■ AIM OF THE TASK ■
Every line of the material is to be quoted verbatim, minus the pictures.

■ DATA PROVIDED ■

■ ■ ■ ■ ■ ■ ■

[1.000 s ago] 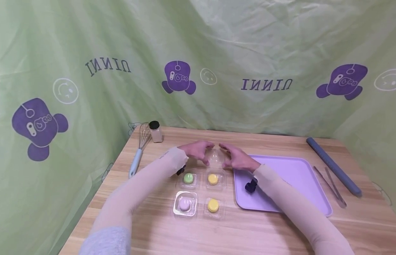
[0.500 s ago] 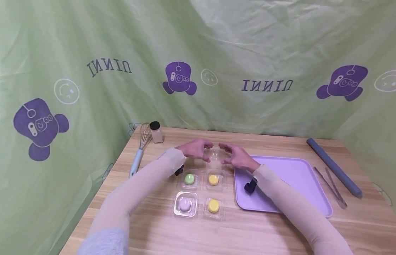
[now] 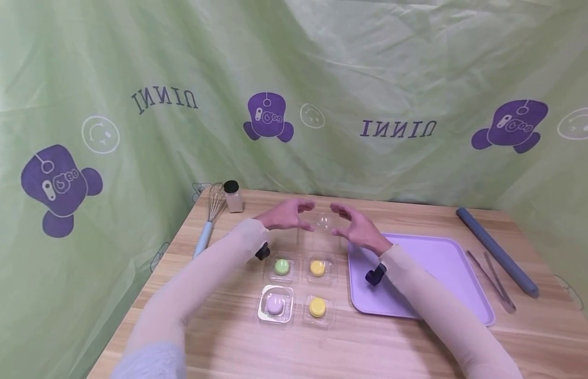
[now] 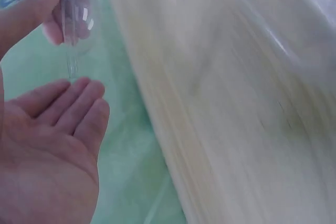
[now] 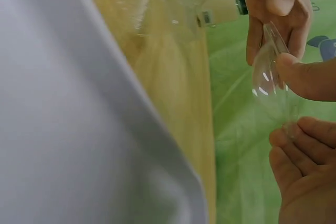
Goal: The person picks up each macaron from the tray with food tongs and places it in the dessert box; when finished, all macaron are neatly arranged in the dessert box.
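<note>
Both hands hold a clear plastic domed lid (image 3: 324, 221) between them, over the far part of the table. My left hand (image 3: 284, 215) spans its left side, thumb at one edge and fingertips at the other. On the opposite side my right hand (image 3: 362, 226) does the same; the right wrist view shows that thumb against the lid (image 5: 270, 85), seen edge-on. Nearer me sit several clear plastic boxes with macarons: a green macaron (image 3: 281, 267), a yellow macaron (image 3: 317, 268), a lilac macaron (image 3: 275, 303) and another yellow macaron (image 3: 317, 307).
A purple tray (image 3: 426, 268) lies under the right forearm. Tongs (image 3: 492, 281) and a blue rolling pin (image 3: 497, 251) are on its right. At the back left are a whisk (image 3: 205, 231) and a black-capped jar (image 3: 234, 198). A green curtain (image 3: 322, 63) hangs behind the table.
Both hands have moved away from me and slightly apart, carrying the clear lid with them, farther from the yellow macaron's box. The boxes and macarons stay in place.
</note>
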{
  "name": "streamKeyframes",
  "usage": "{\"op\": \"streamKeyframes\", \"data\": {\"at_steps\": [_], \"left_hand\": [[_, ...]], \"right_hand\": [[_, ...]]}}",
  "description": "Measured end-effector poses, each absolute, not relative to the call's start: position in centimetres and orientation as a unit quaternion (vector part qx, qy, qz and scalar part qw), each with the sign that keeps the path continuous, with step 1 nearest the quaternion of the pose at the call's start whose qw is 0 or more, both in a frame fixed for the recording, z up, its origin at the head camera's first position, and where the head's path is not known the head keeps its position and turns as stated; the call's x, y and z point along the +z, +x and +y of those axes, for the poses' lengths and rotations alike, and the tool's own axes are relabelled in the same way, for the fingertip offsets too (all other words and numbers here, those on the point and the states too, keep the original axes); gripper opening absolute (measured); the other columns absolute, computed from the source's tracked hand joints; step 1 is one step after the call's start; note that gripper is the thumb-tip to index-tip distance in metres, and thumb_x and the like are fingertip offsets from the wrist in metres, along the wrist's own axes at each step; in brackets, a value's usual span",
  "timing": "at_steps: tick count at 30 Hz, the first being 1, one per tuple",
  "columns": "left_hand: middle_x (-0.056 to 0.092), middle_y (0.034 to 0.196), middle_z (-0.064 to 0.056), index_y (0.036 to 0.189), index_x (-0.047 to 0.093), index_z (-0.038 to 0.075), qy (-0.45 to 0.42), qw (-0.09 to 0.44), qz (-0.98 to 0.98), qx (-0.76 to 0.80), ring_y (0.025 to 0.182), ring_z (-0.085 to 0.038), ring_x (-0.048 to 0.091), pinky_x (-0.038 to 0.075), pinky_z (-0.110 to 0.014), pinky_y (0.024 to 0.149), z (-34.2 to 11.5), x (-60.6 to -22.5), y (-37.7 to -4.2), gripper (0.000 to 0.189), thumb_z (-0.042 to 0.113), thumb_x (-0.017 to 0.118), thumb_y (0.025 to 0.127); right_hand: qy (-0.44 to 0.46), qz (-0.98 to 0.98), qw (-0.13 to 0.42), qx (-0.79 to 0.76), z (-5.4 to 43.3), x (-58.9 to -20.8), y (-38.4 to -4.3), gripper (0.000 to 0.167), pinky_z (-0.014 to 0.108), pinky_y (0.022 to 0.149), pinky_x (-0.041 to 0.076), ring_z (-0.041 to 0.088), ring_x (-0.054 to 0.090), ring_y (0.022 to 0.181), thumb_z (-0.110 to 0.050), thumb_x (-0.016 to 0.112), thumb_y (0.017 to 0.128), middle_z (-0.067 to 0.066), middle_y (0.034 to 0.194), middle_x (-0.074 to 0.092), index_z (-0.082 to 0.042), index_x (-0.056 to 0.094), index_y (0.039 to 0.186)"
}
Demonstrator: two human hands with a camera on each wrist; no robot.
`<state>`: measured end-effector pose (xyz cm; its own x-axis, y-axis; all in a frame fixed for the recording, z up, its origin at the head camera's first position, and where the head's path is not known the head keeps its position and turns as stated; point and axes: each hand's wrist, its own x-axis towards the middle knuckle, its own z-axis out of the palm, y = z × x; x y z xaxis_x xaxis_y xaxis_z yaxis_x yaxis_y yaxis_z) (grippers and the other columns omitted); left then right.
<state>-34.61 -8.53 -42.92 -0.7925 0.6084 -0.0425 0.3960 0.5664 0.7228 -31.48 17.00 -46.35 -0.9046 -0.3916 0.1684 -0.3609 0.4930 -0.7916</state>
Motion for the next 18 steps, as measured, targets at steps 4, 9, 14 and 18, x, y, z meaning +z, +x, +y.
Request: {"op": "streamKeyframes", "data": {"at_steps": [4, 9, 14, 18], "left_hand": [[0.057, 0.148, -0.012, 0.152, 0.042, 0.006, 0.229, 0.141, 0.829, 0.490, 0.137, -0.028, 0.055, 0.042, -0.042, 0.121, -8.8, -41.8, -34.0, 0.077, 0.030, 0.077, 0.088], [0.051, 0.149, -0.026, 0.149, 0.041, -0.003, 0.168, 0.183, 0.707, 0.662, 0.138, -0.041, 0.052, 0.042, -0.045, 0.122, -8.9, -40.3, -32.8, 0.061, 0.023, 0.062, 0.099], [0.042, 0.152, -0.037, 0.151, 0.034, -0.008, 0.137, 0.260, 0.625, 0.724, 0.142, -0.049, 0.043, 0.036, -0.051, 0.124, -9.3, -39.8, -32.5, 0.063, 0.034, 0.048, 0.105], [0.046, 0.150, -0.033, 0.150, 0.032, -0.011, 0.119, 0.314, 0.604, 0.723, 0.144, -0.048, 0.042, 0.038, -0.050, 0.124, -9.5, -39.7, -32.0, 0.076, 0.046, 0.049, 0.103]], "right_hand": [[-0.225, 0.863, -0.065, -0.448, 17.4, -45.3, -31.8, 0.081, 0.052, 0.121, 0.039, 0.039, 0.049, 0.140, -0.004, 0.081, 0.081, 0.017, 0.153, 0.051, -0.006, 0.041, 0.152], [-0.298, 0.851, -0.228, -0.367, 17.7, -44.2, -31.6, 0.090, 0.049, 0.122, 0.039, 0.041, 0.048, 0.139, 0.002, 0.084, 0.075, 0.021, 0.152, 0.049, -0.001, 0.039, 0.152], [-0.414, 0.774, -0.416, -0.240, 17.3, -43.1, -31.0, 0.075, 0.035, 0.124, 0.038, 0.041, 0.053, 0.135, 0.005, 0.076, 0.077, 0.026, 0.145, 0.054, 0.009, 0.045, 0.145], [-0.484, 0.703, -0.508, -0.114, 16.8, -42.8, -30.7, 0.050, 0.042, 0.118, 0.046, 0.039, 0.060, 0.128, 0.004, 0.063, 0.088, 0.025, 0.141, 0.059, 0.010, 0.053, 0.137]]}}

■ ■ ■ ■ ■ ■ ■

■ ANSWER TO THE EXERCISE ■
[1.000 s ago] 
[0.500 s ago] 
[now] 
[now] 
[now] 
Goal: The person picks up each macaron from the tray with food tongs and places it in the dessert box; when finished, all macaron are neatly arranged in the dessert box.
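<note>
Both hands hold a clear plastic domed lid (image 3: 324, 221) between them, over the far part of the table. My left hand (image 3: 284, 215) spans its left side, thumb at one edge and fingertips at the other. On the opposite side my right hand (image 3: 362, 226) does the same; the right wrist view shows that thumb against the lid (image 5: 270, 85), seen edge-on. Nearer me sit several clear plastic boxes with macarons: a green macaron (image 3: 281, 267), a yellow macaron (image 3: 317, 268), a lilac macaron (image 3: 275, 303) and another yellow macaron (image 3: 317, 307).
A purple tray (image 3: 426, 268) lies under the right forearm. Tongs (image 3: 492, 281) and a blue rolling pin (image 3: 497, 251) are on its right. At the back left are a whisk (image 3: 205, 231) and a black-capped jar (image 3: 234, 198). A green curtain (image 3: 322, 63) hangs behind the table.
Both hands have moved away from me and slightly apart, carrying the clear lid with them, farther from the yellow macaron's box. The boxes and macarons stay in place.
</note>
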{
  "name": "streamKeyframes",
  "usage": "{\"op\": \"streamKeyframes\", \"data\": {\"at_steps\": [_], \"left_hand\": [[_, ...]], \"right_hand\": [[_, ...]]}}",
  "description": "Measured end-effector poses, each absolute, not relative to the call's start: position in centimetres and orientation as a unit quaternion (vector part qx, qy, qz and scalar part qw), each with the sign that keeps the path continuous, with step 1 nearest the quaternion of the pose at the call's start whose qw is 0 or more, both in a frame fixed for the recording, z up, its origin at the head camera's first position, and where the head's path is not known the head keeps its position and turns as stated; the call's x, y and z point along the +z, +x and +y of those axes, for the poses' lengths and rotations alike, and the tool's own axes are relabelled in the same way, for the fingertip offsets too (all other words and numbers here, those on the point and the states too, keep the original axes); gripper opening absolute (measured); the other columns absolute, computed from the source's tracked hand joints; step 1 is one step after the call's start; note that gripper is the thumb-tip to index-tip distance in metres, and thumb_x and the like are fingertip offsets from the wrist in metres, along the wrist's own axes at each step; in brackets, a value's usual span",
  "timing": "at_steps: tick count at 30 Hz, the first being 1, one per tuple",
  "columns": "left_hand: middle_x (-0.056 to 0.092), middle_y (0.034 to 0.196), middle_z (-0.064 to 0.056), index_y (0.036 to 0.189), index_x (-0.047 to 0.093), index_z (-0.038 to 0.075), qy (-0.45 to 0.42), qw (-0.09 to 0.44), qz (-0.98 to 0.98), qx (-0.76 to 0.80), ring_y (0.025 to 0.182), ring_z (-0.085 to 0.038), ring_x (-0.048 to 0.091), pinky_x (-0.038 to 0.075), pinky_z (-0.110 to 0.014), pinky_y (0.024 to 0.149), z (-34.2 to 11.5), x (-60.6 to -22.5), y (-37.7 to -4.2), gripper (0.000 to 0.189), thumb_z (-0.042 to 0.113), thumb_x (-0.017 to 0.118), thumb_y (0.025 to 0.127); right_hand: qy (-0.44 to 0.46), qz (-0.98 to 0.98), qw (-0.13 to 0.42), qx (-0.79 to 0.76), z (-5.4 to 43.3), x (-58.9 to -20.8), y (-38.4 to -4.3), gripper (0.000 to 0.167), pinky_z (-0.014 to 0.108), pinky_y (0.022 to 0.149), pinky_x (-0.041 to 0.076), ring_z (-0.041 to 0.088), ring_x (-0.054 to 0.090), ring_y (0.022 to 0.181), thumb_z (-0.110 to 0.050), thumb_x (-0.016 to 0.112), thumb_y (0.017 to 0.128), middle_z (-0.067 to 0.066), middle_y (0.034 to 0.194), middle_x (-0.074 to 0.092), index_z (-0.082 to 0.042), index_x (-0.056 to 0.094), index_y (0.039 to 0.186)"
}
Demonstrator: two human hands with a camera on each wrist; no robot.
`<state>`: measured end-effector pose (xyz cm; its own x-axis, y-axis; all in a frame fixed for the recording, z up, its origin at the head camera's first position, and where the head's path is not known the head keeps its position and turns as stated; point and axes: each hand's wrist, its own x-axis towards the middle knuckle, its own z-axis out of the palm, y = z × x; x y z xaxis_x xaxis_y xaxis_z yaxis_x yaxis_y yaxis_z) (grippers and the other columns omitted); left then right.
<state>-34.61 -8.53 -42.92 -0.7925 0.6084 -0.0425 0.3960 0.5664 0.7228 -31.48 17.00 -46.35 -0.9046 -0.3916 0.1684 -0.3609 0.4930 -0.7916</state>
Motion for the next 18 steps, as measured, targets at steps 4, 9, 14 and 18, x, y, z meaning +z, +x, +y.
Request: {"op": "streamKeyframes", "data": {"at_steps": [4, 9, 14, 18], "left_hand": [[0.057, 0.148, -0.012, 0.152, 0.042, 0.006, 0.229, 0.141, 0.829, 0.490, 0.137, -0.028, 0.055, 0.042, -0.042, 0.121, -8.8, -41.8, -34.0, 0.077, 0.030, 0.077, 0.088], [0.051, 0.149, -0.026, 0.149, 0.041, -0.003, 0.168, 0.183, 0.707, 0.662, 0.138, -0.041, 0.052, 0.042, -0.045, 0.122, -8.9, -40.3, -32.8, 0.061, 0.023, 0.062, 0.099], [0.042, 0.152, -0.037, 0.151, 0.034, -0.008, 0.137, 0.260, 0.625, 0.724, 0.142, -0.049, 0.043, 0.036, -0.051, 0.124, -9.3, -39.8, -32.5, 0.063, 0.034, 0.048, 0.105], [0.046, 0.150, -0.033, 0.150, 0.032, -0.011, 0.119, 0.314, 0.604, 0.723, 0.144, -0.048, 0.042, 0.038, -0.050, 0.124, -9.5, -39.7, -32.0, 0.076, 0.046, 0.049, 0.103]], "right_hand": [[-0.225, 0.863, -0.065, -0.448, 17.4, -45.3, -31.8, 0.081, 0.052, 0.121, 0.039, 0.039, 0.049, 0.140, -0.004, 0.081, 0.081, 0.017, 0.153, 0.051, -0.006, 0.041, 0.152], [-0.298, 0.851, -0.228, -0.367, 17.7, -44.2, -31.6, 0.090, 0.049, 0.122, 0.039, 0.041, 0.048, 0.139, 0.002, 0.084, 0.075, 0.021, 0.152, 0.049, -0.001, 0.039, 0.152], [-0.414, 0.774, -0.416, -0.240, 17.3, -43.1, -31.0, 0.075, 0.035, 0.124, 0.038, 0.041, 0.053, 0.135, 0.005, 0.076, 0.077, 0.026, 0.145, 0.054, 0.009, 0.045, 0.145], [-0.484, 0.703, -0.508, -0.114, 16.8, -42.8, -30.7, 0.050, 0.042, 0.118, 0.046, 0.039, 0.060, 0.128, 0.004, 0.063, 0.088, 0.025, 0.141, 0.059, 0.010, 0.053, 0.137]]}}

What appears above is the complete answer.